Sympatyzowałem z nauczycielami – naprawdę mówię szczerze – mimo że głosowałem na tą ekipę. Po prostu też uważałem że nauczyciele zarabiają za mało i myślałem: mają prawo – żądają 1000 zł – rząd tyle im nie da bo to nierealne ale dostaną 500 – 600 złotych do podstawy – spotkają się w połowie i się dogadają. Trochę mi się nie podobała akcja lewych zwolnień L4 – po pierwsze dlatego że to było oszustwo na oczach uczniów a po drugie dlatego że pensję za ten dzień fałszywego protestu zapłaciło całe społeczeństwo – ale wtedy jeszcze uznawałem że to w granicach normy.

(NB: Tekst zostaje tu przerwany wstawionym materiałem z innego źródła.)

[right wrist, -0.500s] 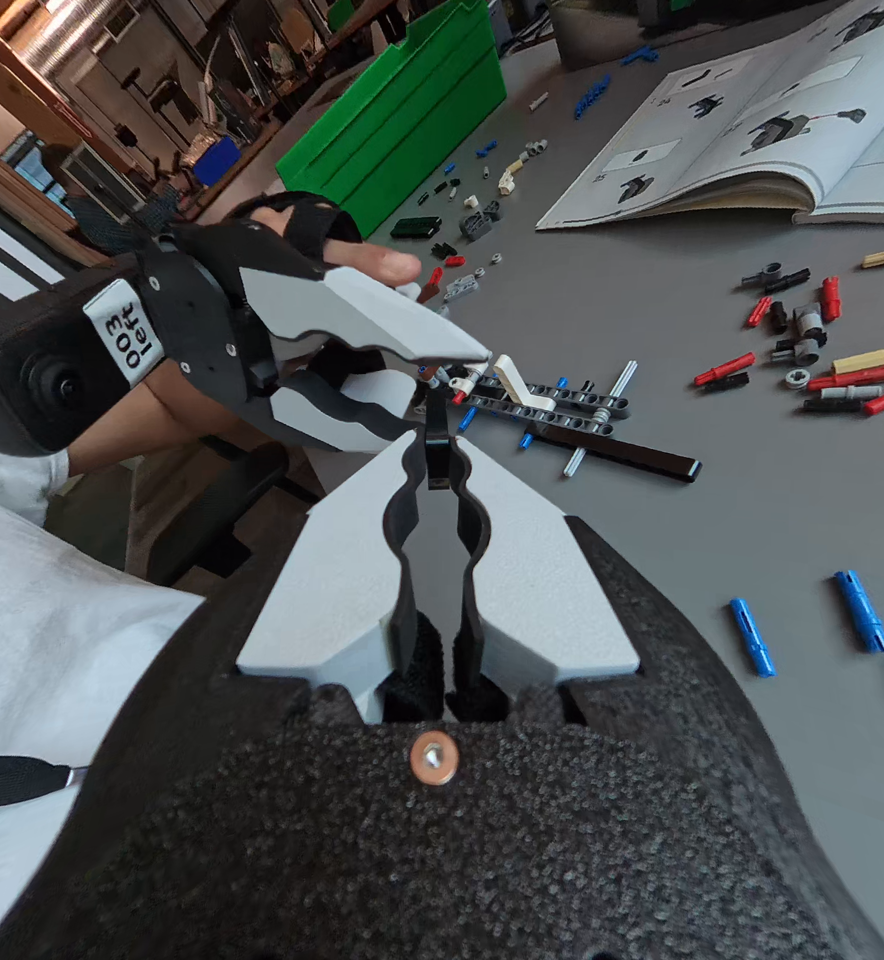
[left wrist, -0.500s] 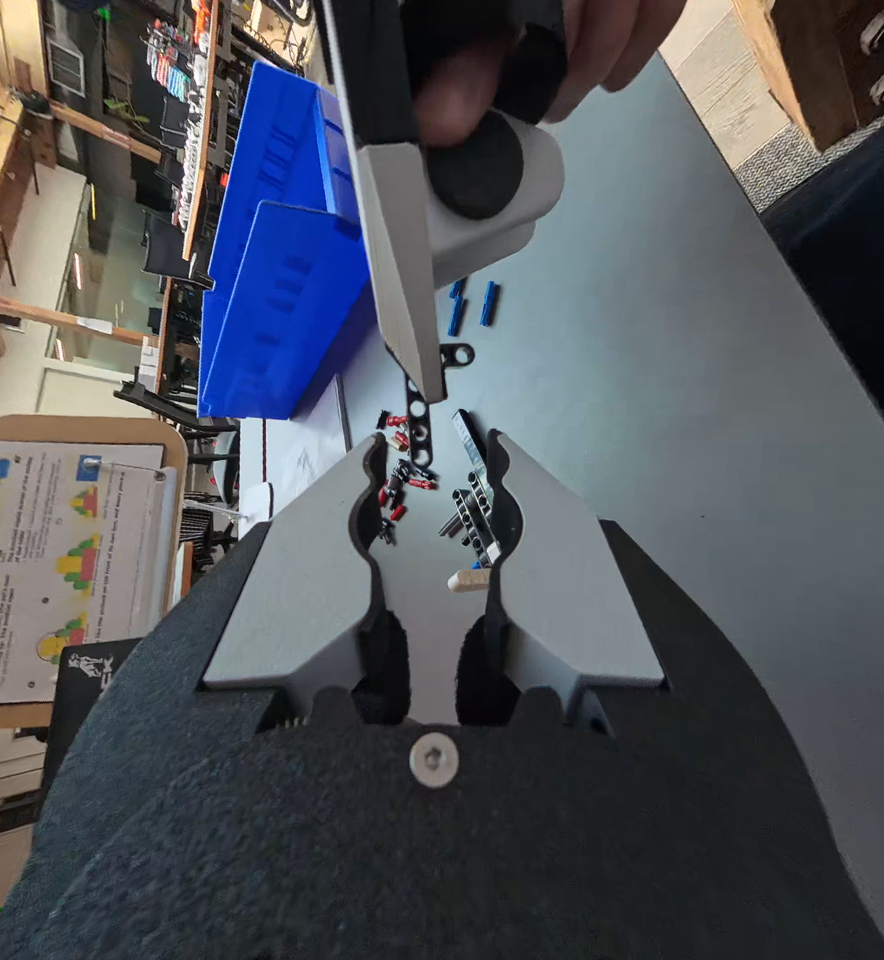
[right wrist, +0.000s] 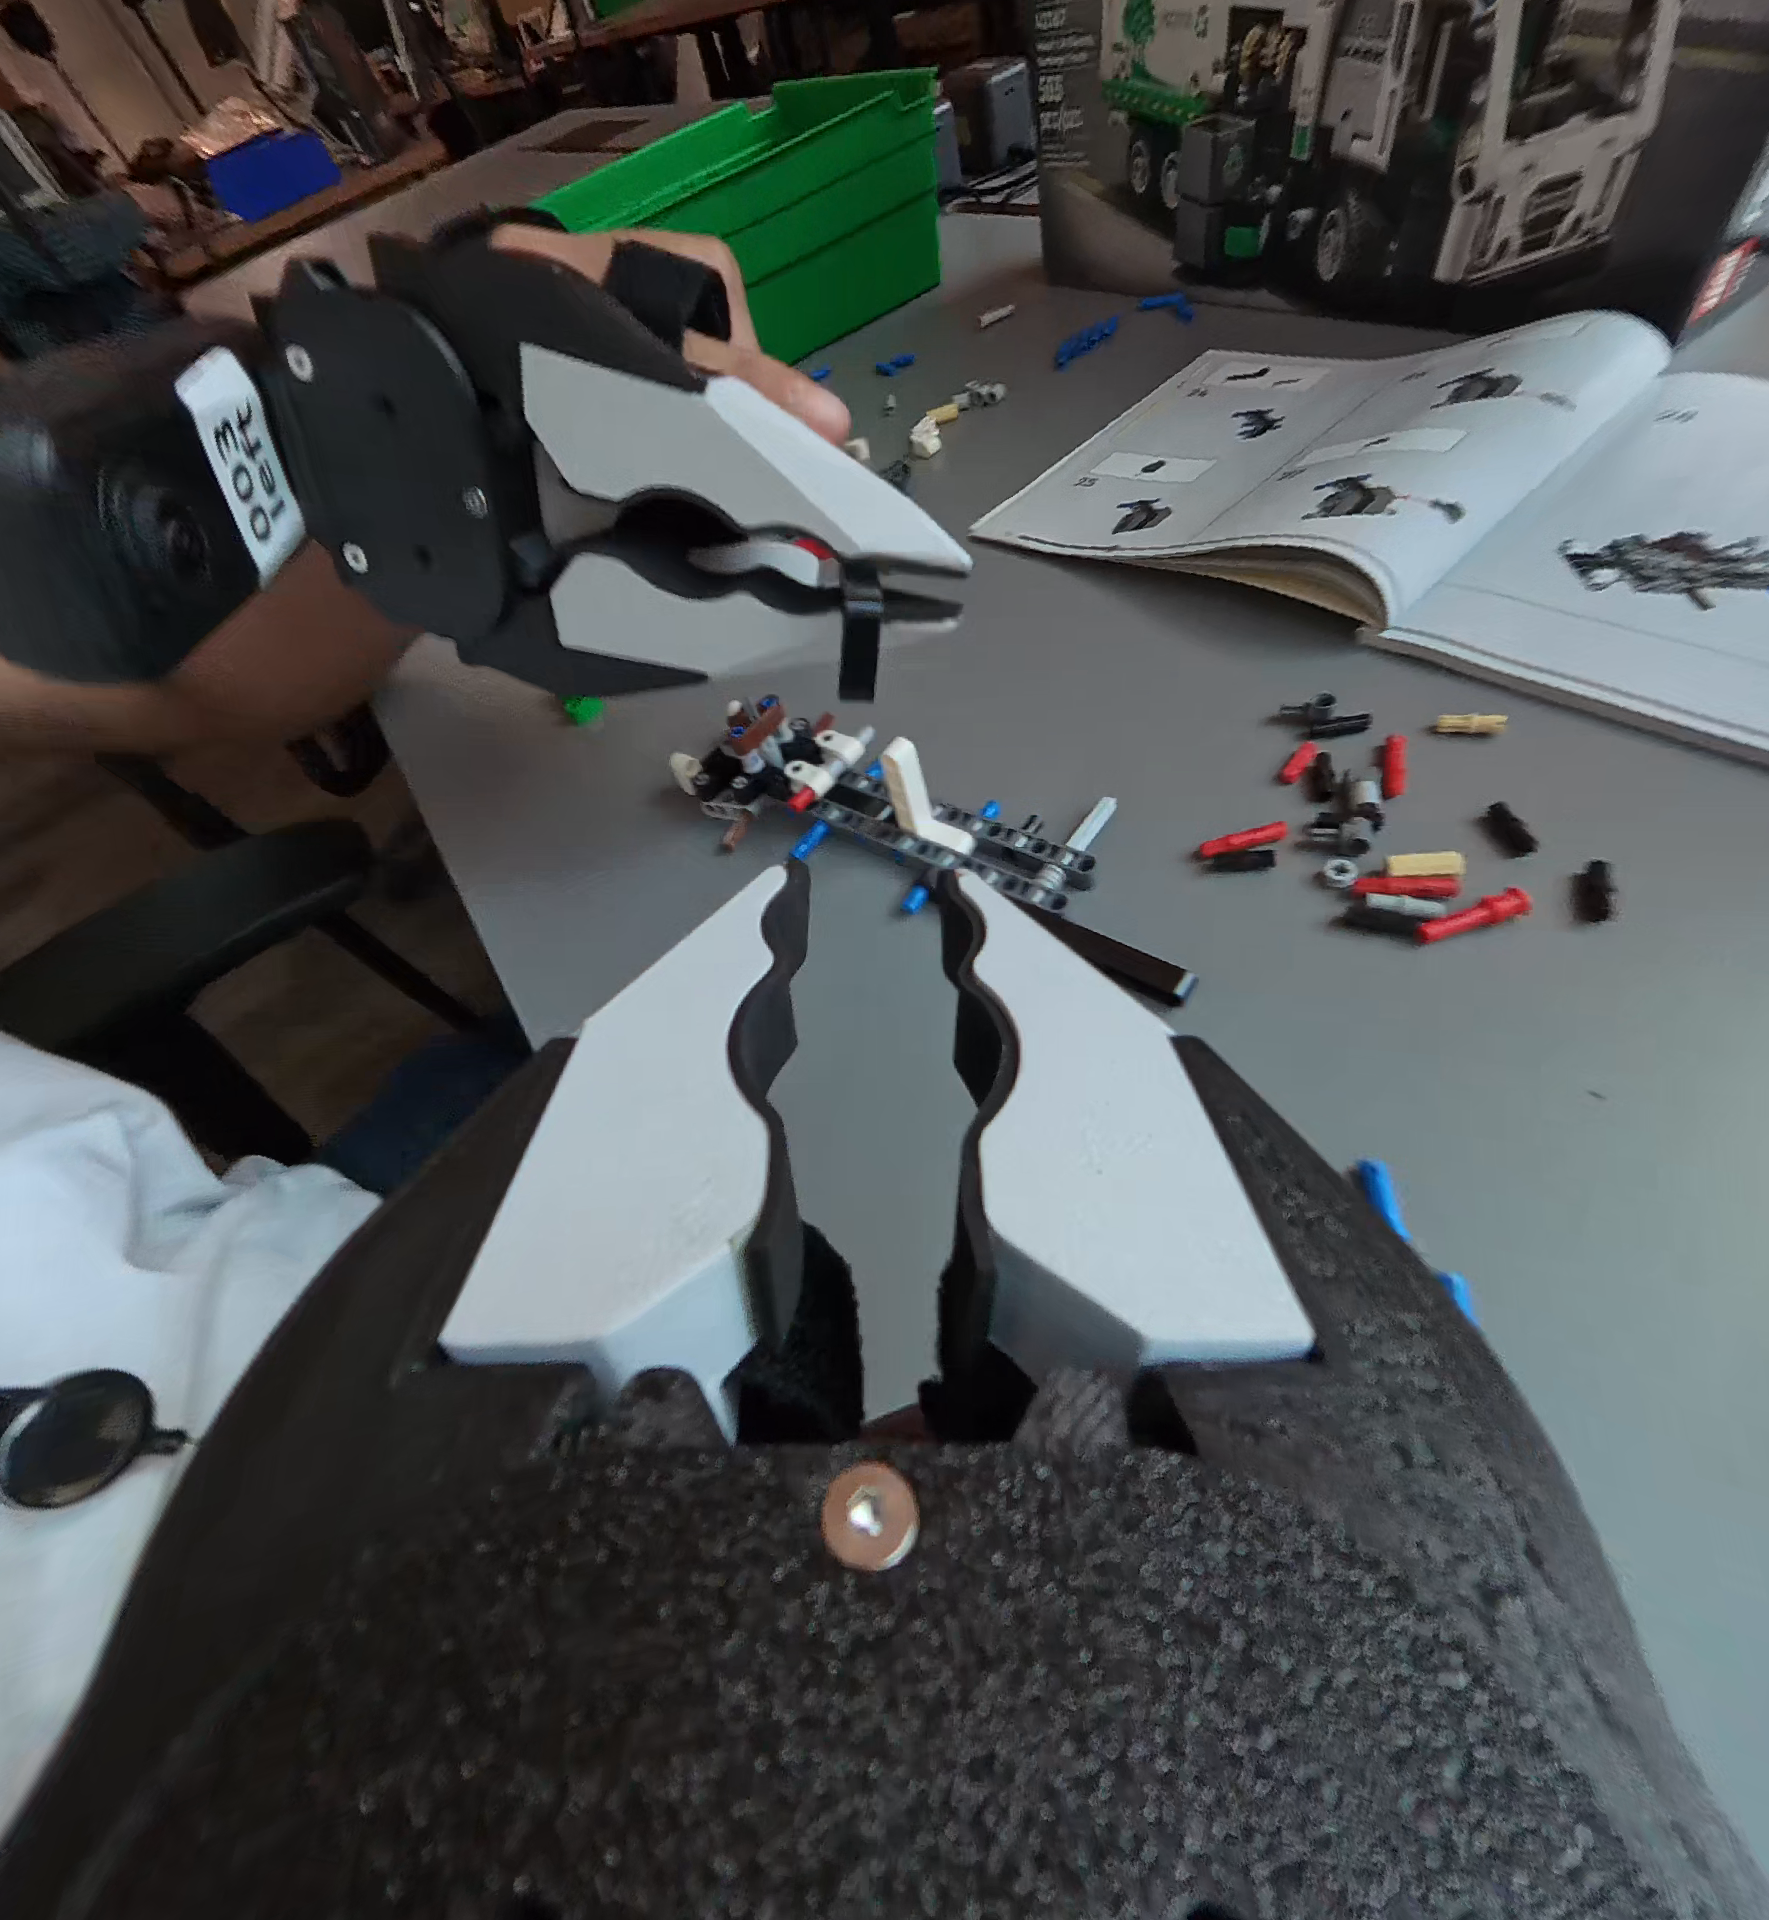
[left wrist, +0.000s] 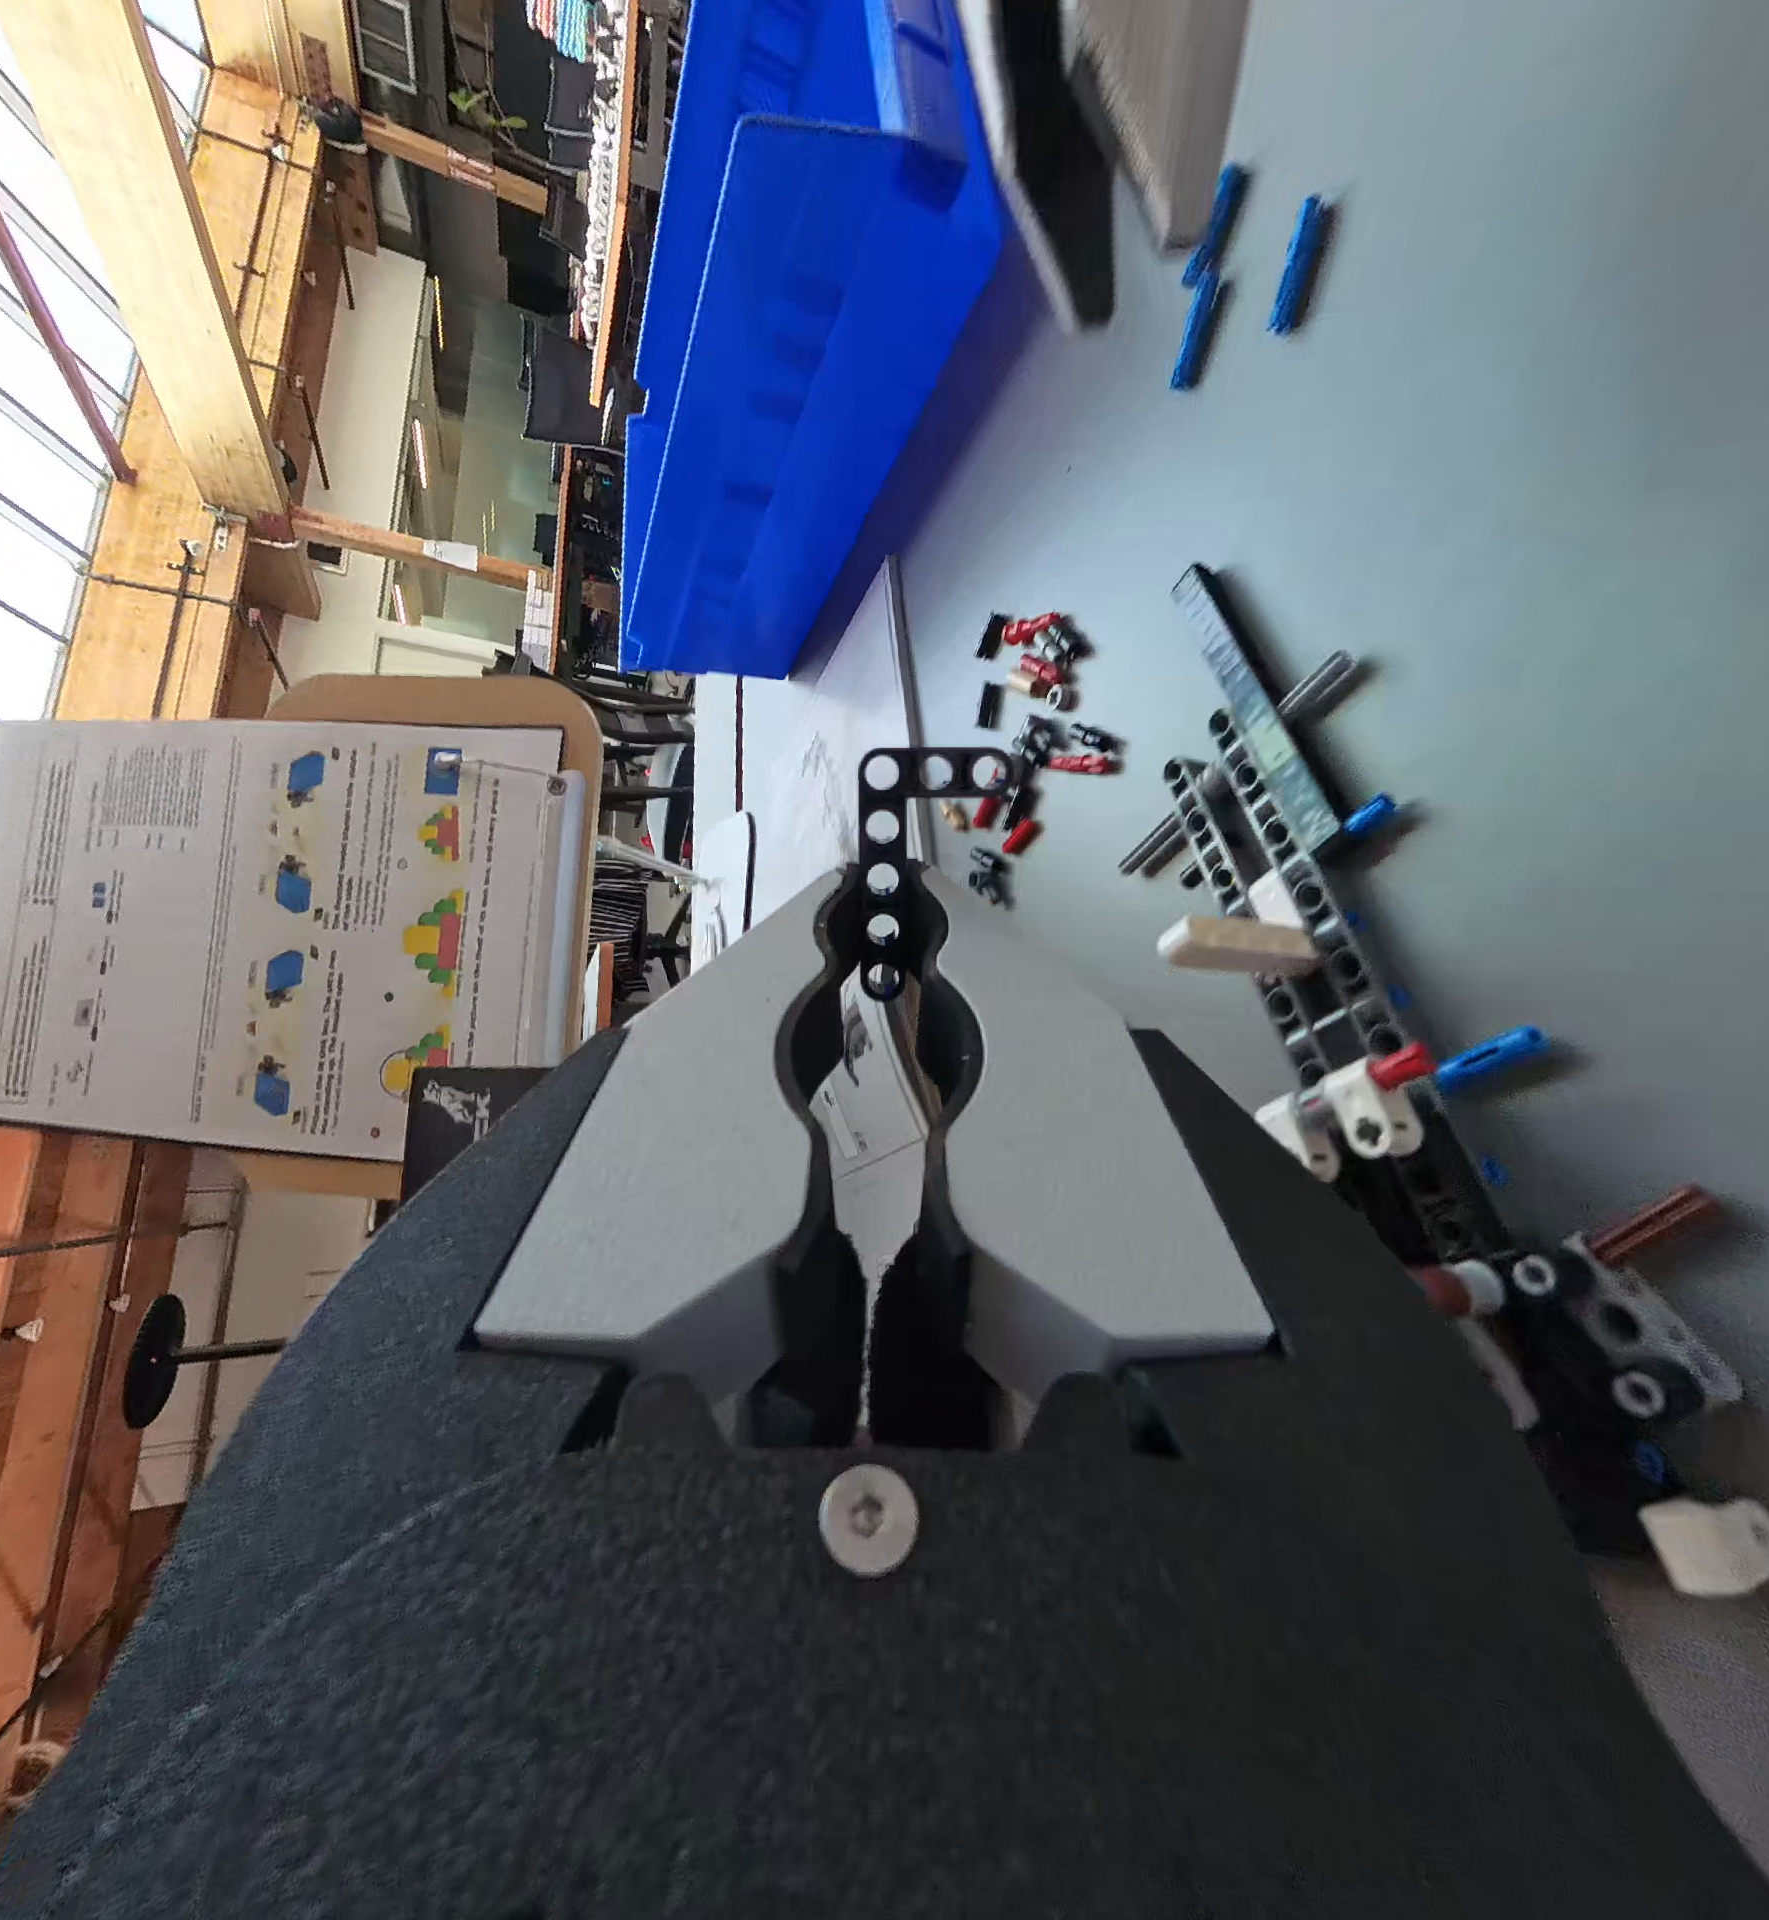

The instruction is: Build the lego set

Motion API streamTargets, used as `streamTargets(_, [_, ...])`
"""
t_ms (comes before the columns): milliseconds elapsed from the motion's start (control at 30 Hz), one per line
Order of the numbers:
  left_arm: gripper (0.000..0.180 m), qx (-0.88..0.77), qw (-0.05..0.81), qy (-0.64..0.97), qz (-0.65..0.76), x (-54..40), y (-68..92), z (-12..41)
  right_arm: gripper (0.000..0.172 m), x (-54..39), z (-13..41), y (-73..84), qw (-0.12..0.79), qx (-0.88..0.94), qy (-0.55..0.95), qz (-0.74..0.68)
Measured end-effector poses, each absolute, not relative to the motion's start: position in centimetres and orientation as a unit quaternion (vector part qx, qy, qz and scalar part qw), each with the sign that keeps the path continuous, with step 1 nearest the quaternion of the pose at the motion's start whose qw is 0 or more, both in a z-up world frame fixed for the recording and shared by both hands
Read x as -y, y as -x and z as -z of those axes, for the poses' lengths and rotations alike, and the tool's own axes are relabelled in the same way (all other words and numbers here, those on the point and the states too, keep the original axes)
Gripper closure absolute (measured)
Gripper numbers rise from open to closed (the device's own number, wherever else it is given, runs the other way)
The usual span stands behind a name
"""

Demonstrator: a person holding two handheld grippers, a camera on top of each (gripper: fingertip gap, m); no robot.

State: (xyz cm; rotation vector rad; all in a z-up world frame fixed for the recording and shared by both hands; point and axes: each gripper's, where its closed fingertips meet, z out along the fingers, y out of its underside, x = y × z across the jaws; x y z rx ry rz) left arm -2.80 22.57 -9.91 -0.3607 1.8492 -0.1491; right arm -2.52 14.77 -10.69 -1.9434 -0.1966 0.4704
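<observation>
A: Left hand-held gripper: clamped on a black L-shaped beam, pads pressed against its long arm, short arm of 3 holes sticking out past the tips. Raised above the grey table.

B: And the right hand-held gripper?

A: Parted, nothing between the pads, low over the table just near of a half-built beam assembly.

B: Around it?

A: Loose red and black pins to the right, open instruction booklet far right, green bin far, blue bins seen from the left side.
</observation>
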Motion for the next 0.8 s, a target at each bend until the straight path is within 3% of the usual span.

Przestałem popierać nauczycieli dopiero kiedy sam zacząłem sprawdzać jak wygląda prawda – jaką dostali propozycję, jak wygląda struktura ich zarobków i jak prowadzą te „negocjacje” - i kiedy dotarło do mnie że nauczyciele kłamią dziś w żywe oczy przestałem z nimi sympatyzować. A kiedy potem, z każdym tygodniem, zaczęły się problemy z egzaminami – kiedy próbowali storpedować nawet egzaminy w szkole dla niewidomych dzieci – i wciąż widziałem jak brną w swoje kłamstwa i manipulacje to, przyznaję z trudną szczerością: zacząłem się tym brzydzić.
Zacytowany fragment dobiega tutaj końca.